The current approach to seasonal and pandemic flu is akin to a game of Whack-a-Mole. Scientists do their best to anticipate the most likely culprits from a constantly evolving cast of viral characters, hoping that their efforts will land effectively in the coming flu season.
Predictions of which influenza strains will be circulating each year are made more than six months before the onset of flu season—and even if projections are accurate, unexpected strains can and do arise, rendering that year’s vaccine minimally effective. The best-case scenario results in delivery of seasonal flu vaccines with an average 30%–60% efficacy—not exactly an inspiring score.
Given what we know about the 1918 pandemic, combined with current knowledge derived from the COVID-19 crisis, it is obvious that vaccine development needs to strategize for broad and enduring efficacy. Knocking out all strains of the targeted virus with one swift strike—a universal vaccine—is the necessary approach.
At EnGen Bio, we believe the development of a universal vaccine for type A flu is in sight. Even prior to the emergence of COVID-19, we have been pursuing a universal immune strategy against type A influenza (the most common and deadly form of seasonal and pandemic flu in both humans and animals), and we have discovered what we believe to be the Achilles’ heel of all type A influenza viruses. It potentially offers broad immunity against 100% of flu pandemics, 100% of animal influenzas and 80% of seasonal flu cases.
The idea of a universal flu vaccine is not entirely novel. Several companies and institutions, including Novavax, NIH, J&J and GlaxoSmithKline, are pursuing universal flu vaccine strategies. To date, the most advanced approaches target a specific protein called hemagglutinin (HA). Unfortunately this protein is hypervariable (meaning it rapidly changes when viral strains mutate or re-assort), leaving recipients vulnerable to infection by newly arising strains, which are no longer recognized by the body’s immune system. They have homed in on a stem segment of the HA protein that, while less variable, is still prone to mutation, and the implications are obvious from an evolutionary biology standpoint: Variation opens the door for evolution. And from a drug efficacy standpoint, that means new formulations of the vaccine will always be required, thereby also foiling any hopes for herd immunity.
Other companies (for example, EpiVax and BiondVax) have attempted to develop subunit vaccines made up of several well-conserved flu components, in hopes of inducing both arms of the immune system, the “innate” and the “adaptive.” In its simplest conception, the innate immune system is our body’s front line of attack against invading pathogens, while the adaptive immune system comprises the immune cells and molecules that have learned to identify and attack specific pathogens. So far, these other strategies do not meet the criteria for universality, as they target a mix of influenza proteins that vary from strain to strain, and fail to elicit both innate and adaptive immune responses. The most advanced of these solutions, from BiondVax, just failed phase 3 clinical trials, proving to be safe but ineffective at reducing flu illness and severity.
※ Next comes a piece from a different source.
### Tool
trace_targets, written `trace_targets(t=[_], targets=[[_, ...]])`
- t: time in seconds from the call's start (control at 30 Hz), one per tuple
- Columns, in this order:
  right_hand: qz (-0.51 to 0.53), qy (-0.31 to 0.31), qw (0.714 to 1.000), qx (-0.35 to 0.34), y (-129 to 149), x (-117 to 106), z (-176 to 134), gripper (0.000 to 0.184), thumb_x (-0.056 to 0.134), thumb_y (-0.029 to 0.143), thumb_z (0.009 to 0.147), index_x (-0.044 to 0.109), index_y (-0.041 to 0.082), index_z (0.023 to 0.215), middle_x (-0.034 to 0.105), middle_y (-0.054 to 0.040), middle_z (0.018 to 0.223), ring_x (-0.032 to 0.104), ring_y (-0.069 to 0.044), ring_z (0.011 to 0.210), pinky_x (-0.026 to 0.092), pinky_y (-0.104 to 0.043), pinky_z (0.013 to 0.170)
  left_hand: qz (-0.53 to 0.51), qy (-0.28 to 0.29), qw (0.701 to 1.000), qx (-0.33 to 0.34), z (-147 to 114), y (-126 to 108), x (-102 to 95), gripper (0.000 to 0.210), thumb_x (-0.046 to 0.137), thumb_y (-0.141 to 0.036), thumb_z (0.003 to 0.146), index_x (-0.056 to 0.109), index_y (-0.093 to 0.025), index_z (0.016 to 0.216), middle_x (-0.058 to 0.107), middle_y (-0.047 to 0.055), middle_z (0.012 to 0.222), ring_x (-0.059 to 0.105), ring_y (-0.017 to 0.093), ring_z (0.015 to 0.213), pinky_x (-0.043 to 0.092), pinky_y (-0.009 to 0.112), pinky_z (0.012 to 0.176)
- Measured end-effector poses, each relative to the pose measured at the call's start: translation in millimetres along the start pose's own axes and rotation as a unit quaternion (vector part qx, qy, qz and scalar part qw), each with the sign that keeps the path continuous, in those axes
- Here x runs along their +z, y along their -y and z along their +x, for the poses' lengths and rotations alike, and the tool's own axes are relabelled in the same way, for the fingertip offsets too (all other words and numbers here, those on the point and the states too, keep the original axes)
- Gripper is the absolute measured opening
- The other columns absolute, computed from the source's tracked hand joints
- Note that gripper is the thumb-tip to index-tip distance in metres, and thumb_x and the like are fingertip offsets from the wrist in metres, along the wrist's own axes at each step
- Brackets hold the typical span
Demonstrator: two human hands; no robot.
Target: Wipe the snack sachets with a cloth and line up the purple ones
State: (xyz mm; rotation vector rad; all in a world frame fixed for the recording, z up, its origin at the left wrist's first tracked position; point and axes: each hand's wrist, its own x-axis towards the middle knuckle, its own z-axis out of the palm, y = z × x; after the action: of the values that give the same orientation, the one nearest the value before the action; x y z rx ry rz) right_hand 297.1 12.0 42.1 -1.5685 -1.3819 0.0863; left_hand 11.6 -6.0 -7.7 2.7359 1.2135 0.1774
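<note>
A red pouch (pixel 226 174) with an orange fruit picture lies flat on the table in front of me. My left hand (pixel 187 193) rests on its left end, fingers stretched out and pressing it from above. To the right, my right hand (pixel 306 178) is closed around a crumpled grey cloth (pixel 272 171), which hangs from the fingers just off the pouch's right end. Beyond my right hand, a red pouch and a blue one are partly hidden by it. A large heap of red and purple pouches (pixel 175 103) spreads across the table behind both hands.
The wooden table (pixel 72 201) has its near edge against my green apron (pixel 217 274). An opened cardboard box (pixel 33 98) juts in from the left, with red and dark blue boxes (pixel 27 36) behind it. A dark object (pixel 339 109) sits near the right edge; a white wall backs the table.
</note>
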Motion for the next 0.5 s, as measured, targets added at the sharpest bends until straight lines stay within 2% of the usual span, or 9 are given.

Our research points to an abundant, viral protein region called an “epitope,” which, because of its context within the viral genome, likely cannot mutate significantly without destroying viral viability. As strong evidence of this, looking all the way back to the 1918 Spanish flu virus, sequence variants at only four non-essential positions within the epitope can be found among the tens of thousands of M1 sequences contained in the NCBI database. The epitope is displayed on the surface of the virus, leaving it exposed to the body’s defenses. When a particular antibody specificity is bound to any of these known variants of the epitope, the viruses are inactivated, rendering them incapable of causing illness. Therefore, it should function universally for type A strains, including all flu pandemics.
This exposed epitope is not particularly immunogenic in the context of the whole virus. However, when one of the epitope variants is used in isolation as an immunogen in a test vaccine, it produces serum from the test animals rich in neutralizing antibodies, equally effective against all four positional variants.
If you picture HA-based vaccines being focused on finding one solution for thousands of problems, our discovery reduces the equation to only four variables, which greatly decreases the complexity of the problem we are trying to solve. Rather than hoping to find one key that opens thousands of doors, we need only one universal key that works on four doors.
Our data suggests that a vaccine based on this discovery could offer long-term efficacy, which means that patients could see lasting results from one or two injections—with possible lifetime immunity—eliminating the need for production and distribution of seasonal vaccines.
We have learned from COVID-19 that, once a pandemic hits, it is already too late to identify, manufacture and distribute a solution. A universal vaccine for influenza could be administered prior to need, potentially issued alongside standard childhood vaccinations such as measles/mumps/rubella and varicella. And a shelf-stable delivery method would enable safe storage and distribution worldwide. Even if protection is not as long as we anticipate, and more frequent boosters are required, there will be no failed predictions by WHO on strain selection for that year. There will also be no flu vaccine shortages, because the vaccine can be produced well in advance for each season.
We at EnGen Bio believe the aim should not simply be to develop the next vaccine, but to create a future where type A influenza has become a thing of the past.